Search code examples
pythonscikit-learnxgboostcross-validation

Why such different answers for the xgboost scikit-learn interface?


I am using xgboost for the first time and trying the two different interfaces. First I get the data:

import xgboost as xgb
import dlib
import pandas as pd
import numpy as np
from sklearn.model_selection import cross_val_score
data_url = "http://lib.stat.cmu.edu/datasets/boston"
raw_df = pd.read_csv(data_url, sep="\s+", skiprows=22, header=None)
X = np.hstack([raw_df.values[::2, :], raw_df.values[1::2, :2]])
y = raw_df.values[1::2, 2]
dmatrix = xgb.DMatrix(data=X, label=y)

Now the scikit-learn interface:

xgbr = xgb.XGBRegressor(objective='reg:squarederror', seed=20)
print(cross_val_score(xgbr, X, y, cv=5))

This outputs:

[0.73438184 0.84902986 0.82579692 0.52374618 0.29743001]

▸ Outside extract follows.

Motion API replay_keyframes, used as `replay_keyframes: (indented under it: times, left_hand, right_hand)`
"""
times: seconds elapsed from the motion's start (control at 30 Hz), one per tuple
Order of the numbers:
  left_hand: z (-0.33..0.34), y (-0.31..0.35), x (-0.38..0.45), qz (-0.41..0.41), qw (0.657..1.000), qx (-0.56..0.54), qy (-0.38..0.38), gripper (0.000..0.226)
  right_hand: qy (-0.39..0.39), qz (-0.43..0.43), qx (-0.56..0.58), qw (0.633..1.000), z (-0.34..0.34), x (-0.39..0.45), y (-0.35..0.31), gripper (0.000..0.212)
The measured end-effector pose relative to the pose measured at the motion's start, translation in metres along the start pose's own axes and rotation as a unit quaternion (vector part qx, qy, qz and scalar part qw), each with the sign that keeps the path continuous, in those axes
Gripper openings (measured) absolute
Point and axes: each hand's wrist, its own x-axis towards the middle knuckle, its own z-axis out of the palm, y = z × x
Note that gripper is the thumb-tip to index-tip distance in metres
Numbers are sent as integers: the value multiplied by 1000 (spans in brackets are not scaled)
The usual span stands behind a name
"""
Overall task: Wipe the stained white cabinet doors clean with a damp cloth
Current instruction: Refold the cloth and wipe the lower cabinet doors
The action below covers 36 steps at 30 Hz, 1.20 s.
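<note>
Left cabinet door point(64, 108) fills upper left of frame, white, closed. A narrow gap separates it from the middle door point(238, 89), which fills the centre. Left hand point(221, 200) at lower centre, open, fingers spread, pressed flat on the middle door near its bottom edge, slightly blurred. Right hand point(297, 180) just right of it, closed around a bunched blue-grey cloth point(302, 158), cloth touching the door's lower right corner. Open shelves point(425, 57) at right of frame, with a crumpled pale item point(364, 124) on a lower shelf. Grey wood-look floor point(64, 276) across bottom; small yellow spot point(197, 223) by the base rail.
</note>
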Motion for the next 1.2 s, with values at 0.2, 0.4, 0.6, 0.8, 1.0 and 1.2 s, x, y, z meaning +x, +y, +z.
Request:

Now the xgboost native interface:

dmatrix = xgb.DMatrix(data=X, label=y)
params={'objective':'reg:squarederror'}
cv_results =  xgb.cv(dtrain=dmatrix, params=params, nfold=5, metrics={'rmse'},  seed=20)
print('RMSE: %.2f' % cv_results['test-rmse-mean'].min())

This gives 3.50.

Why are the outputs so different? What am I doing wrong?


Solution

  • First of all, you didn't specify the metric in cross_val_score, therefore you are not calculating RMSE, but rather the estimator's default metric, which is usually just its loss function. You need to specify it for comparable results:

    cross_val_score(xgbr, X, y, cv=5, scoring = 'neg_root_mean_squared_error')
    

    Second, you need to match sklearn's CV procedure exactly. For that, you can pass folds argument to XGBoost's cv method:

    from sklearn.model_selection import KFold
    
    cv_results =  xgb.cv(dtrain=dmatrix, params=params, metrics={'rmse'}, folds = KFold(n_splits=5))
    

    Finally, you need to ensure that XGBoost's cv procedure actually converges. For some reason it only does 10 boosting rounds by default, which is too low to converge on your dataset. This is done via nrounds argument (num_boost_round if you're on an older version), I found that 100 rounds work just fine on this dataset:

    cv_results =  xgb.cv(dtrain=dmatrix, params=params, metrics={'rmse'}, folds = KFold(n_splits=5), nrounds = 100)
    

    Now you will get matching results.

    On a side note, it's interesting how you say it's your first time using XGBoost, but you actually have a question on XGBoost dating back to 2017.